> _Problem_
Check every line below for the word "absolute" and copy the ones that have it.

Dataset items
--- START ---

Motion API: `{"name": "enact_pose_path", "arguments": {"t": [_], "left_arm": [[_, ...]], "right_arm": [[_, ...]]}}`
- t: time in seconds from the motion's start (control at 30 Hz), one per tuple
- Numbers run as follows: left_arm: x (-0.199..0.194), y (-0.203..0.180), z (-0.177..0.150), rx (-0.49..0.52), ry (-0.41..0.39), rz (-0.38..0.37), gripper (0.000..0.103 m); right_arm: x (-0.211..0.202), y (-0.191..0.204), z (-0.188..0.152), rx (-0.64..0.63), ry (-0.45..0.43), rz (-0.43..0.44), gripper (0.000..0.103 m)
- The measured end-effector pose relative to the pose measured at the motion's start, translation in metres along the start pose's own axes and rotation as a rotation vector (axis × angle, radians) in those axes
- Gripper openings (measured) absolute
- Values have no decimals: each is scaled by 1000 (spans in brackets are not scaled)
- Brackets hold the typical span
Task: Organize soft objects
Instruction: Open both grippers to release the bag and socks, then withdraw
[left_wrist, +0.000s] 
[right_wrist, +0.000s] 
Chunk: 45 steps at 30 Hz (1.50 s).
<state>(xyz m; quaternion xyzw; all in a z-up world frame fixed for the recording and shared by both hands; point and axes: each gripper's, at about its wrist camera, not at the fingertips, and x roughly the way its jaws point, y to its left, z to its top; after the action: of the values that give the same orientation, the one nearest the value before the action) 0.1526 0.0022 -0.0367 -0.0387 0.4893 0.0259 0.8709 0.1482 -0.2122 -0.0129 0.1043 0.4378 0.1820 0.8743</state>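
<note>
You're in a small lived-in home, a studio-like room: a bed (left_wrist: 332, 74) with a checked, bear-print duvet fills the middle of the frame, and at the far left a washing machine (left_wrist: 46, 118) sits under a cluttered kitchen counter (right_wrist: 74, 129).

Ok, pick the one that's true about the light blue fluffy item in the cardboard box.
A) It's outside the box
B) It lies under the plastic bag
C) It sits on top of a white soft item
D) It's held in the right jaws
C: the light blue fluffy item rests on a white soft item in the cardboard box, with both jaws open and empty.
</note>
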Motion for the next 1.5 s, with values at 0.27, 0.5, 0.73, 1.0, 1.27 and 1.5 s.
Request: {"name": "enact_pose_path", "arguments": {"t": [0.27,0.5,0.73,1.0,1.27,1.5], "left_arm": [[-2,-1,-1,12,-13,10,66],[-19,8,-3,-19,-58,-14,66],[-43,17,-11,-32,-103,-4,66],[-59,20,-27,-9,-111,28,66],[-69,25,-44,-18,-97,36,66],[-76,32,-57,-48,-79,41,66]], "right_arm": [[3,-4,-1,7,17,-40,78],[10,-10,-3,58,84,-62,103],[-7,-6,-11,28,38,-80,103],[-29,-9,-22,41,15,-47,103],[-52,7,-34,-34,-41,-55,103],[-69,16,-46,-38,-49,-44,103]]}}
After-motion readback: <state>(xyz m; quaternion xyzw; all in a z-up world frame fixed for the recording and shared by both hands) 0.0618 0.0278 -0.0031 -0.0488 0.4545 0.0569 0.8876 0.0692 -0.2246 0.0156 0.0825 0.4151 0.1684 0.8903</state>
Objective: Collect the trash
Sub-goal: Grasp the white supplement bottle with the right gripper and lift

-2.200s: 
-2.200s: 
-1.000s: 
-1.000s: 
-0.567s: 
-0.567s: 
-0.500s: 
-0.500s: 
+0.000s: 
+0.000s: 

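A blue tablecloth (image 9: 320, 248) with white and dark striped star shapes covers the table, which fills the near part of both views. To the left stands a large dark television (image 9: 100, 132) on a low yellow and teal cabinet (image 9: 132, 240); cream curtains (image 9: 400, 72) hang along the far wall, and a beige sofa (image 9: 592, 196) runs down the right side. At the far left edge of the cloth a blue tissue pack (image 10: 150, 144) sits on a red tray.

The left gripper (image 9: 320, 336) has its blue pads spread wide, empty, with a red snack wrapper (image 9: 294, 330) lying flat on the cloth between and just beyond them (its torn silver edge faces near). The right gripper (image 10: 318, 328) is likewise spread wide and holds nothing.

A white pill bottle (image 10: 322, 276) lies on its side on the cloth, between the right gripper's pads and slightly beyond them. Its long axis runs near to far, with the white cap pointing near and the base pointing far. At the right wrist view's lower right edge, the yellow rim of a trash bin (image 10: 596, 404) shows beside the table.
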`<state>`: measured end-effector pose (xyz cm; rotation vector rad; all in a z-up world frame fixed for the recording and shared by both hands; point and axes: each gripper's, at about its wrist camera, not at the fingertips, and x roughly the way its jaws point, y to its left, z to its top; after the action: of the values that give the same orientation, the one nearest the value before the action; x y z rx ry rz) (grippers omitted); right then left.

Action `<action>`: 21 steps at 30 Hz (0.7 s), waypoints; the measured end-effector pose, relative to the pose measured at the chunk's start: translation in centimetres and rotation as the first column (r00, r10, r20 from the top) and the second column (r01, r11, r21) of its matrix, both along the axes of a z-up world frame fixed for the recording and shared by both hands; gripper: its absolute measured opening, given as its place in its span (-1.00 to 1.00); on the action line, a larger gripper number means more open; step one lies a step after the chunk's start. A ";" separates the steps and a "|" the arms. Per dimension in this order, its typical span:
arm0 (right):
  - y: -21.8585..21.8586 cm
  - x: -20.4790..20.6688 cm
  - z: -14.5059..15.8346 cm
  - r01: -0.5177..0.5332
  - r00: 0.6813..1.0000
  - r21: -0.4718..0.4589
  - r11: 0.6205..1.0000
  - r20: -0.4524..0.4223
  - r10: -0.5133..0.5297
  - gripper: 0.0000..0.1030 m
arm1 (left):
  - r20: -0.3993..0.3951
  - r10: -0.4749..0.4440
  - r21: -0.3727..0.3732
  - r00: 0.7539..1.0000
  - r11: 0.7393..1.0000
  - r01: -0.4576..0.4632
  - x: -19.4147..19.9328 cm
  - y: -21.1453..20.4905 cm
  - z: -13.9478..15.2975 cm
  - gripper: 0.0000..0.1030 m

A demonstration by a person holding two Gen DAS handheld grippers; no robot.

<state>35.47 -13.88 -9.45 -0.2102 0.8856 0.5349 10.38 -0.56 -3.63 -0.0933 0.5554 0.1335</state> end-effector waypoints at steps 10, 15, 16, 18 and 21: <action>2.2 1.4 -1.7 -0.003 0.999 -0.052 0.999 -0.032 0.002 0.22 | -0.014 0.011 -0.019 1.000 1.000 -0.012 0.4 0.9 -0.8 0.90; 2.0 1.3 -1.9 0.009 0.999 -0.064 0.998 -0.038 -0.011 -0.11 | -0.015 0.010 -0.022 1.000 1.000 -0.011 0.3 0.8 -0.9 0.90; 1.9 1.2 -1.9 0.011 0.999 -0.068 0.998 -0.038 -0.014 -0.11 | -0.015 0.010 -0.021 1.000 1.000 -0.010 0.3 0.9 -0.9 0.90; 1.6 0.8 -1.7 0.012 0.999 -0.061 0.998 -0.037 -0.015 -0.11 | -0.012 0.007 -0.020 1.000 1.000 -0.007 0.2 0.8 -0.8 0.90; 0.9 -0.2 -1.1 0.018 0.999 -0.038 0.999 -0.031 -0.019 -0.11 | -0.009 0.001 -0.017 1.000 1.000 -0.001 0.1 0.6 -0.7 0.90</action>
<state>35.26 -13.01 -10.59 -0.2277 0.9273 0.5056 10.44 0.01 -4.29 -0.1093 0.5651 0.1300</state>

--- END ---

> _Exercise response_
- Gripper openings (measured) absolute
Action `<action>`: 21 steps at 30 Hz (0.7 s), waypoints; the measured end-effector pose, relative to the pose measured at the chunk's start: translation in centimetres and rotation as the first column (r00, r10, r20 from the top) and the second column (r01, r11, r21) of its matrix, both along the axes of a z-up world frame fixed for the recording and shared by both hands; gripper: its absolute measured opening, given as its place in its span (-1.00 to 1.00); on the action line, a larger gripper number means more open; step one lies a step after the chunk's start. A ";" separates the steps and a "|" the arms. Per dimension in this order, its typical span:

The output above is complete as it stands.